Era una montatura, una coda marchigiana di Piazza Fontana, la Strage di Stato; ci vollero anni prima che quel che noi “estremisti” della Nuova sinistra avevamo denunciato fin dal primo giorno venisse appurato da tutti, magistratura compresa. Per questo fuggii da Camerino, Sfercia, Visso, Ussita, Serravalle, Colfiorito, Matelica, prima da latitante, poi da uomo libero e in uno dei tanti giuramenti falsi che si fanno nella vita mi dissi che non ci sarei più tornato. Tornai, diffidente, in punta di piedi, con la puzza sotto il naso e poi sempre più spesso. Forse ho elaborato il lutto, forse solo una parte. E pensare che ora devo elaborarne un altro, non meno doloroso del primo.

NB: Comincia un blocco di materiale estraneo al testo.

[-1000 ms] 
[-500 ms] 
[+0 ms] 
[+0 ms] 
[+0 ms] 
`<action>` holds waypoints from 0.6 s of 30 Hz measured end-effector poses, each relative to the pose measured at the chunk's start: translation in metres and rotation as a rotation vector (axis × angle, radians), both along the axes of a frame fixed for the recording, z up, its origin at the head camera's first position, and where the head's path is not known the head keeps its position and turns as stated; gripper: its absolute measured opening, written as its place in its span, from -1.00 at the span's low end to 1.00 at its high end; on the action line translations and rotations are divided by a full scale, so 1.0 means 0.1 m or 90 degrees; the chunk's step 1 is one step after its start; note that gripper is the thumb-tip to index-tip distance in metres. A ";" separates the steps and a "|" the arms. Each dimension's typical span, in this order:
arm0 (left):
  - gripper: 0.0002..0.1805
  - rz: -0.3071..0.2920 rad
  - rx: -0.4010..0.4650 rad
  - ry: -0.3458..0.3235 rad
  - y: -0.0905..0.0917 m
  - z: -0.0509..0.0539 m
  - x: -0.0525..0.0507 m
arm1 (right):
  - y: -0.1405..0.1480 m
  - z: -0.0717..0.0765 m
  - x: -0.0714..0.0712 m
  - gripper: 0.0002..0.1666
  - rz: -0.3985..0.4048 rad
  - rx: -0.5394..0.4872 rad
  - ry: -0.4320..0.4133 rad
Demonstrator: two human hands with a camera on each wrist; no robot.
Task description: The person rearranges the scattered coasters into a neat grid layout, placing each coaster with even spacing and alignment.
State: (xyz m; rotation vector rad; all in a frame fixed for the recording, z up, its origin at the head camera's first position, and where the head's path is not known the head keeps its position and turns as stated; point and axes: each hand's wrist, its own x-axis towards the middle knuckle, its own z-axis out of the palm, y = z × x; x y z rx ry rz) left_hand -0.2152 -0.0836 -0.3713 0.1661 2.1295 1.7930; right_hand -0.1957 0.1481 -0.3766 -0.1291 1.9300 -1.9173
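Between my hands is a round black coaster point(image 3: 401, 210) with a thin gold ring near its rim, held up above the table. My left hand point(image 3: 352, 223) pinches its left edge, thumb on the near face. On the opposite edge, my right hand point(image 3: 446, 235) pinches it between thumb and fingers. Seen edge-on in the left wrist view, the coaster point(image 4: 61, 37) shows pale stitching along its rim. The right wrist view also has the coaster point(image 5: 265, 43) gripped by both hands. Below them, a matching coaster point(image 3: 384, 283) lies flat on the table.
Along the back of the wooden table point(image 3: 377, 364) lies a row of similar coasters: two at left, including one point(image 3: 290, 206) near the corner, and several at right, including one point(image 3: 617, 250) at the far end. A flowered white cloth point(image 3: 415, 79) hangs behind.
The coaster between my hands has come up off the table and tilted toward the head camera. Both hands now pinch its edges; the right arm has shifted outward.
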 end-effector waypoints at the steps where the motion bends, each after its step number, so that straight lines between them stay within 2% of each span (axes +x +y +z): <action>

Il terremoto ha provato a cancellare tutto ma forse c’è riuscito solo in parte. Odio il terremoto e la stupida avidità dell’uomo che gli dà una mano a distruggere. Eppure alla natura matrigna che a Recanati è arrivata a violare l’Ermo colle e al museo di Visso le sudate carte, e ai tanti, troppi terremoti che l’hanno preceduto in queste terre ruvide e orgogliose, devo anche un ringraziamento. Grazie per avermi fatto capire quanto facciano parte di me quegli uomini antichi, determinati, con le unghie sporche di terra e un accento né musicale né snob, e quelle donne più concrete che raffinate, donne indipendenti, e i monti aspri, e i borghi selvaggi. Tornerò a percorrere il solco squarciato dal sisma, forse, per guardare cosa resta di quegli uomini, quelle donne, quei borghi. Per specchiarmi in una pozzanghera e cercare cosa resta di me.